It’s all honesty with State Cap.: “We’re broke, hungry and we have an undying love for hip-hop,” says A.V., who rhymes in the group along with Bosse, Hanlin and C Plus. Even if the power goes out, these dudes are unstoppable. “[There was] a show we had at Willemina’s where (due to ordinances and permits) they would not let us perform with amplified sound. Instead of leaving, we went in and performed a cappella while A.V. clapped out beats for about 15 minutes.” Yeah, I was there. It was magic. Their music is soulful and their voices are varied and interesting. And they do a lot for this city as members of the Neighborhood Watch collective. Poets, jokers, emcees, raconteurs, State Cap. together is part beatnik, part scholar—and their music “makes us feel great … and a little high!”
SN&R Showcase: Press Club, June 11, 8p.m.
Tribe of Levi
Mic Jordan, Poor, Non and DJ Filth are Tribe of Levi. These dreadlocked prognosticators of hip-hop are not just intelligence-espousing thought-provokers, they are fierce, word-playing emcees, just as proficient in a freestyle cipher as they are writing thesis-based raps. Their style shows influences from groups like Brand Nubian and Dead Prez, but their collective intelligence as musicians and lyricists can’t be matched. There’s nothing soft about this group, but that doesn’t at all mean they’re gangsters. Just hard-thinking, hard-performing, hard-working men trying to give our city a taste of their interpretation of hip-hop.

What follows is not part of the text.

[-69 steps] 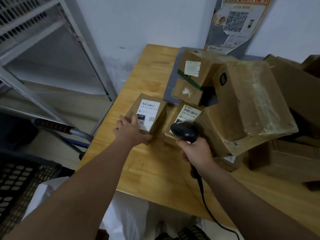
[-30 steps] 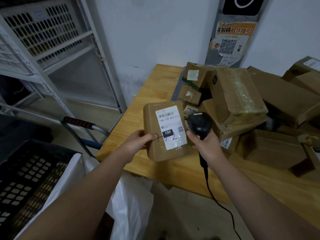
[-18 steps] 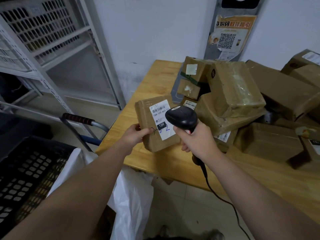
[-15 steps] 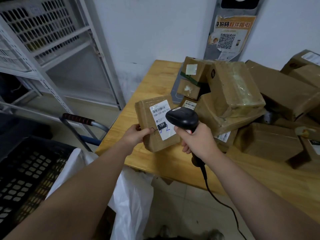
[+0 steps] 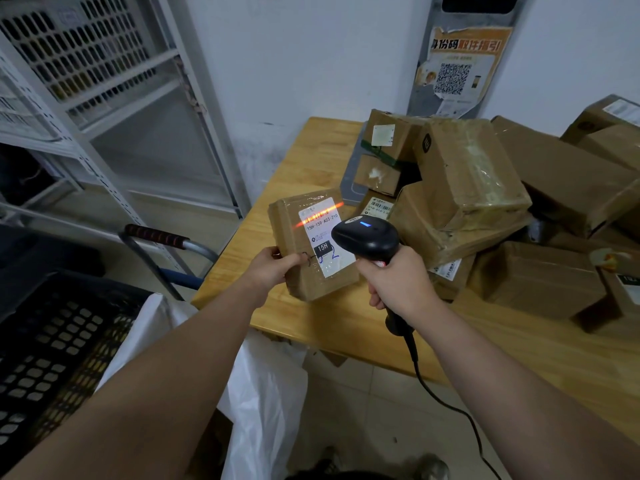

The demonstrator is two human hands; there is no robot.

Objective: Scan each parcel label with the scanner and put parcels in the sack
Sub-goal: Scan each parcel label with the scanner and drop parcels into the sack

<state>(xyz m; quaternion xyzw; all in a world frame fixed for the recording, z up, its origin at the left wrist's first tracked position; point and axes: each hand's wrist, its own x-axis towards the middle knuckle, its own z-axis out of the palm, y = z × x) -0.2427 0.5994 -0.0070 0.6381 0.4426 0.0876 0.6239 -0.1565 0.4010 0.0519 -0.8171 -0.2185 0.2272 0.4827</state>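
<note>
Over the near-left corner of the worktop [image 5: 346,327], my left grip [image 5: 273,271] holds a small cardboard parcel [image 5: 294,233] by its left edge, thumb pressed on the front face, the other fingers hidden behind. The parcel is tilted so that its white label [image 5: 329,261] faces me; I cannot tell whether its lower corner touches the wood. My right grip [image 5: 401,282] is wrapped tight round the handle of the black scanner [image 5: 367,237], whose head sits just right of the label and covers part of the parcel's right side, a blue light lit on top. A red-orange scan line [image 5: 318,214] lies slantwise across the barcode at the top of the label and runs onto the cardboard either side. The scanner's cable [image 5: 446,407] trails from the handle down past the worktop edge. Below my left forearm sits the white sack [image 5: 270,393], beside a black crate [image 5: 52,358]. Behind the scanner, a heap of other parcels [image 5: 467,178] is piled on the worktop.
</note>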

SN&R Showcase: Press Club, June 11, 8p.m.
This past year Bananas toured twice—Japan and the United States—and played the latest incarnation of the Operation: Restore Maximum Freedom festival at Plainfield Station. And that show was awesome: On a steamin’ hot Saturday, Bananas set up on the lawn, fans made the requisite horeshoe ’round the trio and the band proceeded to kill it. Mike R. Mike, as usual, sang and rocked the guitar and brought the energy. Marie D. played bass and, along with drummer Scott Miller, kept the beat moving in the right direction—which, refreshingly so, isn’t always forward.
Citing inspiration from the riot grrl movement that spawned such acts as Bikini Kill and Sleater-Kinney, this otherwise-male foursome, fronted by an energetic singer named Brooke Sobol, is more accurately a throwback to late-’70s acts like the Go-Go’s, Blondie and the Runaways. Which isn’t a slag; there’s plenty of energetic fun to be had there when the style is done right. That means single-note melodies that follow the chord progressions, delivered with elan and focusing all attention on the singer, with a reliable wall of amplified sludge to for the vocals to surf across—here provided by guitarist Matt Vijeh, bassist Ray Hilliard and drummer Jason Osika. Sobol says music makes her feel alive, passionate and emotional. She certainly has an arresting presence.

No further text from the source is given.